REQUIREMENT:
Copy all records exactly; omit pictures.

Data extracted from a collection
----

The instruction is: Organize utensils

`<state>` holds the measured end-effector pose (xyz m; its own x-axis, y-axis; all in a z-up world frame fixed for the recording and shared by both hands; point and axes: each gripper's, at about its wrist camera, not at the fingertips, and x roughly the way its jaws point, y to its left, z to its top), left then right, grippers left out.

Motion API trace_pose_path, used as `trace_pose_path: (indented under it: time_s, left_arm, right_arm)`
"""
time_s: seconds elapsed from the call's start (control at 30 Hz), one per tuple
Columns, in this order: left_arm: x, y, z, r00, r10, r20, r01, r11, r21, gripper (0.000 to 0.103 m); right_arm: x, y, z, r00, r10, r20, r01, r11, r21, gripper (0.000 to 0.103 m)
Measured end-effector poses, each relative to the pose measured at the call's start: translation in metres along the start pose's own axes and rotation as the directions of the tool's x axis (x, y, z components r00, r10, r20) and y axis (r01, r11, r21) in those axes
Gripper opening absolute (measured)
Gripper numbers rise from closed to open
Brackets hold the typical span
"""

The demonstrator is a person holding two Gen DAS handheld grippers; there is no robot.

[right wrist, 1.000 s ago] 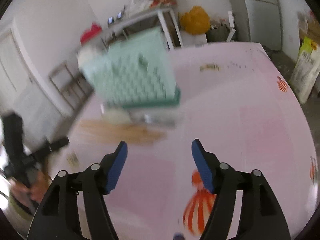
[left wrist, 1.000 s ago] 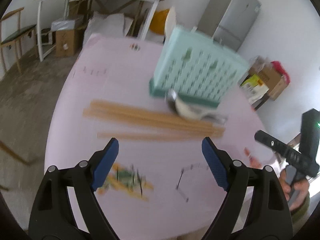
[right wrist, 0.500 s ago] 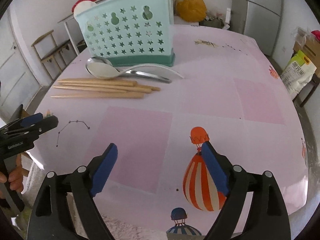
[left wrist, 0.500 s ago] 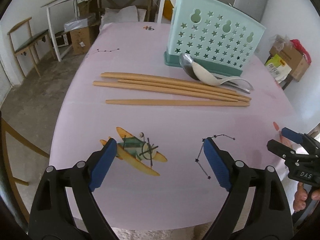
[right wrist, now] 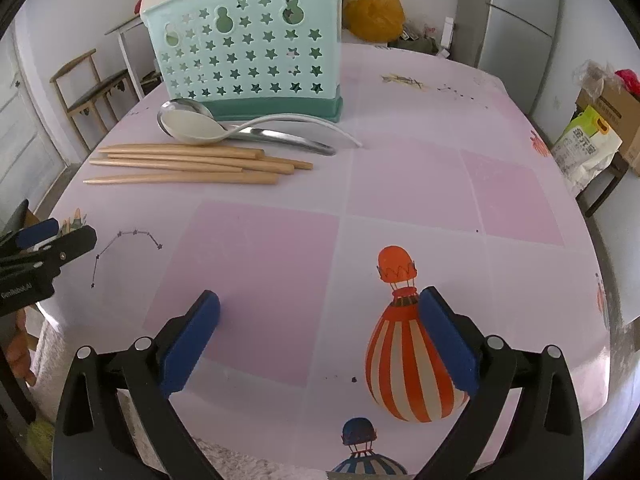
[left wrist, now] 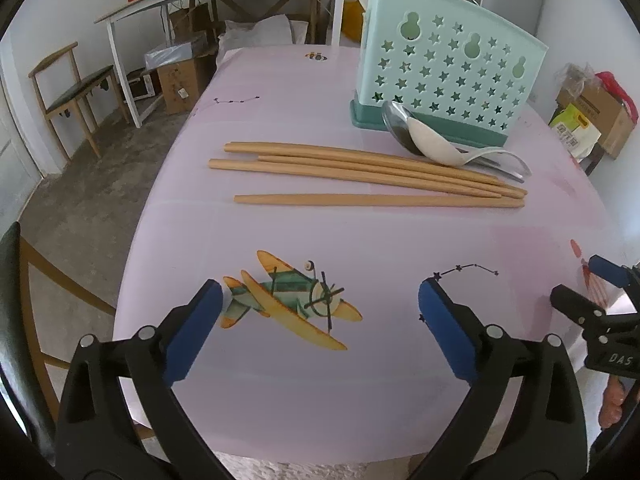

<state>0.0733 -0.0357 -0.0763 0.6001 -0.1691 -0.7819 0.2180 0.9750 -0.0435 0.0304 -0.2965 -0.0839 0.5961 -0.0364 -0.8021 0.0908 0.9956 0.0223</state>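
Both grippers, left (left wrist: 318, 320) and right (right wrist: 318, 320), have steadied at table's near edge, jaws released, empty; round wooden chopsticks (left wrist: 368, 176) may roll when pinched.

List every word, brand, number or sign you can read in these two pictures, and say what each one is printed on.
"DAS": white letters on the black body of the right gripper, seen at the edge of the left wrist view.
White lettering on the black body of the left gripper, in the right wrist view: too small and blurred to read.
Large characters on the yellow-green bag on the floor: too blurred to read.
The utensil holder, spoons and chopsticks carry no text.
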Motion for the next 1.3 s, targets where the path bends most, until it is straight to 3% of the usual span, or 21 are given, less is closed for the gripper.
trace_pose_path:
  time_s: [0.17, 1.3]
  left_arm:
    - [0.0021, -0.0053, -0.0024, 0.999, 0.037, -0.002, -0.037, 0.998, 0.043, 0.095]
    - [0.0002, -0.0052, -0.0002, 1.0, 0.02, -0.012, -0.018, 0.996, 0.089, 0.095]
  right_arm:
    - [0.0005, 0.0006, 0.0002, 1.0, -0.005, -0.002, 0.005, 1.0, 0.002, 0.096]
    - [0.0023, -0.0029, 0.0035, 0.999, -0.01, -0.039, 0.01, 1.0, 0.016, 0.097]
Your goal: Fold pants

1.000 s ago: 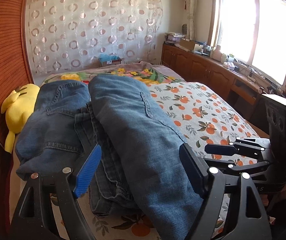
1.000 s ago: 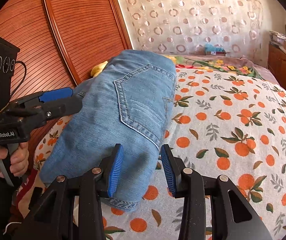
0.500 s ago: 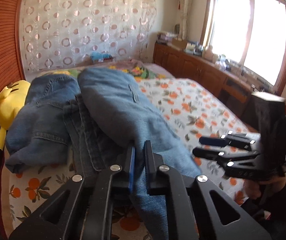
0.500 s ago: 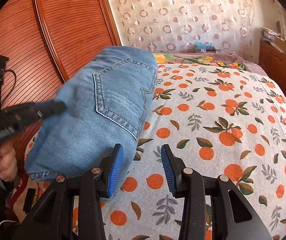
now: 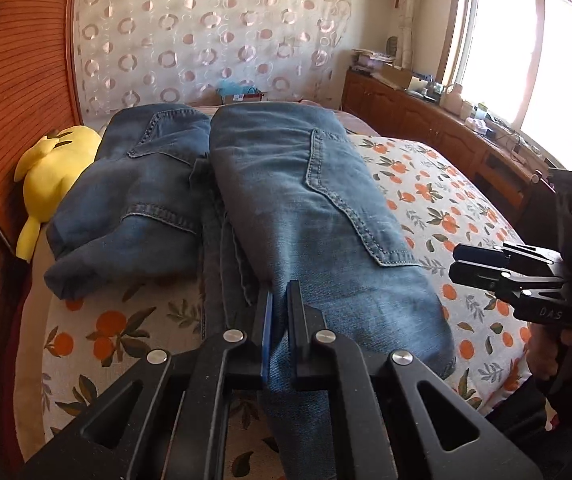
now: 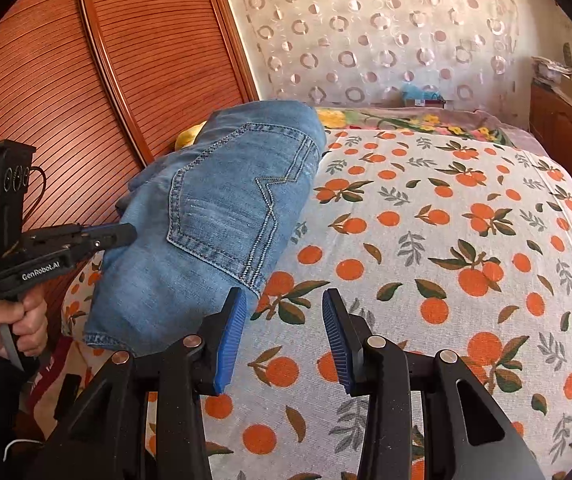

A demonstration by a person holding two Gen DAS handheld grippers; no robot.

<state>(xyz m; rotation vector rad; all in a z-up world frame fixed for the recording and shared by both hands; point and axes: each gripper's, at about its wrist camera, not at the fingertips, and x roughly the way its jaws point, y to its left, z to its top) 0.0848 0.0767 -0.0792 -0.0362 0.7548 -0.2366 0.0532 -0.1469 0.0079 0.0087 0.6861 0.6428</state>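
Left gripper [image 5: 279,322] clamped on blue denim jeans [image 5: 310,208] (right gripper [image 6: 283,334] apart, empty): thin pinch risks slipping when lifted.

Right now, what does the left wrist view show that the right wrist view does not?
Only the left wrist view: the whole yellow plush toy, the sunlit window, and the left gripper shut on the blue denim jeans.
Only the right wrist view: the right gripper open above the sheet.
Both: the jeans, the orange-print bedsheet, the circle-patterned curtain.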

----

FINISHED TASK:
The instruction is: Organize utensils

`<state>` holds the measured end-effector pose (xyz m; its own x-axis, y-axis; all in a z-up world frame fixed for the recording and shared by both hands; point and axes: each gripper's, at about its wrist camera, not at the fingertips, and x roughly the way its jaws point, y to its left, z to its top), left then right, grippers left out.

Motion API trace_pose_path, used as `trace_pose_path: (indented under it: time_s, left_arm, right_arm)`
"""
time_s: seconds elapsed from the call's start (control at 30 Hz), one per tuple
Columns, in this order: left_arm: x, y, z, r00, r10, r20, r01, r11, r21, gripper (0.000 to 0.103 m); right_arm: x, y, z, r00, r10, r20, r01, r11, r21, gripper (0.000 to 0.103 m)
Measured end-effector poses, each relative to the pose measured at the call's start: translation in metres along the start pose's own axes and rotation as the directions of the tool's x axis (x, y, z components r00, r10, r20) and y axis (r01, r11, r21) in those axes
Gripper opening absolute (measured)
Gripper numbers rise from closed to open
Brackets hold the typical span
"""

The demonstrator is a person holding two Gen DAS handheld grippers; there is no robot.

[right wrist, 1.000 s ago] 
[left wrist, 1.000 s ago] 
[right wrist, 0.500 s ago] 
[left wrist, 0.500 s ago] 
[right wrist, now] 
[left wrist, now] 

<state>0.0733 -0.0357 -0.0763 0.6001 -0.1691 -0.7819 0.2180 0.9750 -0.0435 0.0304 -0.2965 -0.0839 0.5961 -0.0364 -0.8021 0.0908 0.9956 0.0223</state>
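Both grippers, left (left wrist: 318, 320) and right (right wrist: 318, 320), have steadied at table's near edge, jaws released, empty; round wooden chopsticks (left wrist: 368, 176) may roll when pinched.

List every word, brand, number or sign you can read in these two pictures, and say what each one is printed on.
"DAS": white letters on the black body of the right gripper, seen at the edge of the left wrist view.
White lettering on the black body of the left gripper, in the right wrist view: too small and blurred to read.
Large characters on the yellow-green bag on the floor: too blurred to read.
The utensil holder, spoons and chopsticks carry no text.
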Motion for the next 1.3 s, targets where the path bends most, until it is straight to 3% of the usual span, or 21 are given, less is closed for the gripper.
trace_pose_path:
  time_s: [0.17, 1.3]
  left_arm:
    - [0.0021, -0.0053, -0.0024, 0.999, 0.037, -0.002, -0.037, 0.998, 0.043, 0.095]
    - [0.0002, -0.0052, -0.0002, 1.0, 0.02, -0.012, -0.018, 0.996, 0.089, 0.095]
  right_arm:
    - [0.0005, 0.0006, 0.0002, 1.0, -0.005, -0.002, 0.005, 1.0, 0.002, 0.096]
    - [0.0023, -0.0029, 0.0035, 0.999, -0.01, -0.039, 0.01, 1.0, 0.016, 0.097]
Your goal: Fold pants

1.000 s ago: 
1.000 s ago: 
0.500 s ago: 
0.500 s ago: 
now: 
now: 

A demonstration by a person holding two Gen DAS handheld grippers; no robot.

<state>(xyz m; rotation vector rad; all in a z-up world frame fixed for the recording and shared by both hands; point and axes: each gripper's, at about its wrist camera, not at the fingertips, and x roughly the way its jaws point, y to its left, z to its top) 0.0848 0.0767 -0.0792 -0.0362 0.7548 -0.2366 0.0532 -0.1469 0.0079 0.0087 0.6861 0.6428</state>
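Left gripper [image 5: 279,322] clamped on blue denim jeans [image 5: 310,208] (right gripper [image 6: 283,334] apart, empty): thin pinch risks slipping when lifted.

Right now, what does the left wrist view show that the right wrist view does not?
Only the left wrist view: the whole yellow plush toy, the sunlit window, and the left gripper shut on the blue denim jeans.
Only the right wrist view: the right gripper open above the sheet.
Both: the jeans, the orange-print bedsheet, the circle-patterned curtain.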

Work on this exercise is now finished.